*Recorded data:*

▽

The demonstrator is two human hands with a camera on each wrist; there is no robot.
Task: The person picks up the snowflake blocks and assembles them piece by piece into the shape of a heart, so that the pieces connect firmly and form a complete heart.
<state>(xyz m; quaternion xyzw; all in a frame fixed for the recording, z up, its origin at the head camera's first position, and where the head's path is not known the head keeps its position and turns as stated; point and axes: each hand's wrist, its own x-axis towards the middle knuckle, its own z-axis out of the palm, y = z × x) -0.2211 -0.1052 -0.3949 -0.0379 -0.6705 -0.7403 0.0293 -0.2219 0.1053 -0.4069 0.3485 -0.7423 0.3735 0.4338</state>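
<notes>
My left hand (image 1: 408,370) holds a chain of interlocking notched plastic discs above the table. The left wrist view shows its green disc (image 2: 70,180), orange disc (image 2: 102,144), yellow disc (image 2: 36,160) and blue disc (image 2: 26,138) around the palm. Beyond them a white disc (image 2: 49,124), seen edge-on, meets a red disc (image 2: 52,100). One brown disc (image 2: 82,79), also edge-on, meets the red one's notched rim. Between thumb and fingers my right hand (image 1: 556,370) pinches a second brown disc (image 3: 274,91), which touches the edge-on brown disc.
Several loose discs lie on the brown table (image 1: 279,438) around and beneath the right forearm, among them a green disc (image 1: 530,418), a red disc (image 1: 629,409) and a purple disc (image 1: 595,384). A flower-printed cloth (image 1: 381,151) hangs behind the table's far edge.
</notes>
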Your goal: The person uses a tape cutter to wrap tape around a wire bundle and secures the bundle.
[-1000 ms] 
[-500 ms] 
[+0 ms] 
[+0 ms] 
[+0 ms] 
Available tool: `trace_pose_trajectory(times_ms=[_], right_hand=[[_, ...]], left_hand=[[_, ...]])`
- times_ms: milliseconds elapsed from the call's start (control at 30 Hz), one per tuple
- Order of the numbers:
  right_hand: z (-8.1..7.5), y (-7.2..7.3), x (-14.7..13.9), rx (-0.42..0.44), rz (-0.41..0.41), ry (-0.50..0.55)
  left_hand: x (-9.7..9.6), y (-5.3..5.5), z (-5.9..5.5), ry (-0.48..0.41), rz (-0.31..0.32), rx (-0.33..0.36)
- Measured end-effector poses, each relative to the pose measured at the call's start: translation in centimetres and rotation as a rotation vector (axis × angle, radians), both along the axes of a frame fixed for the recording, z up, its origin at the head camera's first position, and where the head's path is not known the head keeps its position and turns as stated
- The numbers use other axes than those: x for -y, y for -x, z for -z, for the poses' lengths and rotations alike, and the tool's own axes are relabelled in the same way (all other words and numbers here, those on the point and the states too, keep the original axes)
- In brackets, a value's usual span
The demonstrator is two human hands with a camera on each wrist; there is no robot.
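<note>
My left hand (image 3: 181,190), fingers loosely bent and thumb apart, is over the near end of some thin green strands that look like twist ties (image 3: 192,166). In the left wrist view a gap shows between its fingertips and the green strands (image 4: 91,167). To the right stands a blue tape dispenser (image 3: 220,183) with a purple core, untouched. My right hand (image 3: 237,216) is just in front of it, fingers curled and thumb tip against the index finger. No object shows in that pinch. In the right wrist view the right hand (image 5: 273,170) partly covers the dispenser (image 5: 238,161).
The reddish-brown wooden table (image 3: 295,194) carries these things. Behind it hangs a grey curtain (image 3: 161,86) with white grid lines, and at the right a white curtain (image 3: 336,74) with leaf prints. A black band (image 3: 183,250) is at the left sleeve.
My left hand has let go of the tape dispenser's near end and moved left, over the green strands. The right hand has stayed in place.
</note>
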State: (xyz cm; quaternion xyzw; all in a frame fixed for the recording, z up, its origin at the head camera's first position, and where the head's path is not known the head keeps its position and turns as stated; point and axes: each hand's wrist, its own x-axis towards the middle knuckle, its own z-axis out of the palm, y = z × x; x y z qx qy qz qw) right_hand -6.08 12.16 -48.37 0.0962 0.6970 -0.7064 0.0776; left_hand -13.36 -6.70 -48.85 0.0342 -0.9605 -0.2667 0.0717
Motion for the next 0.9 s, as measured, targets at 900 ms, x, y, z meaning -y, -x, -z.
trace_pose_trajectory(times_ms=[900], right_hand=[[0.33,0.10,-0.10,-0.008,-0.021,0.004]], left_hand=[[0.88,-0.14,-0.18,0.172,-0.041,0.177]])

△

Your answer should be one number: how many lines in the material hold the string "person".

2